### Problem description
Return, unaltered, every line from the beginning of the material below up to and including the one with "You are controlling".

### Material provided

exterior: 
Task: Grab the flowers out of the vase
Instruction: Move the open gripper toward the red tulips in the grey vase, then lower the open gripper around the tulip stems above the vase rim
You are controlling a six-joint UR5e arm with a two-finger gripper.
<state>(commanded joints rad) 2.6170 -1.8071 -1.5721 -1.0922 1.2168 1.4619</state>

### Exercise answer
exterior: 
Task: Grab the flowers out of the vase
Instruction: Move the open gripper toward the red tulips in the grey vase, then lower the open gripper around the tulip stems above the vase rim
You are controlling a six-joint UR5e arm with a two-finger gripper.

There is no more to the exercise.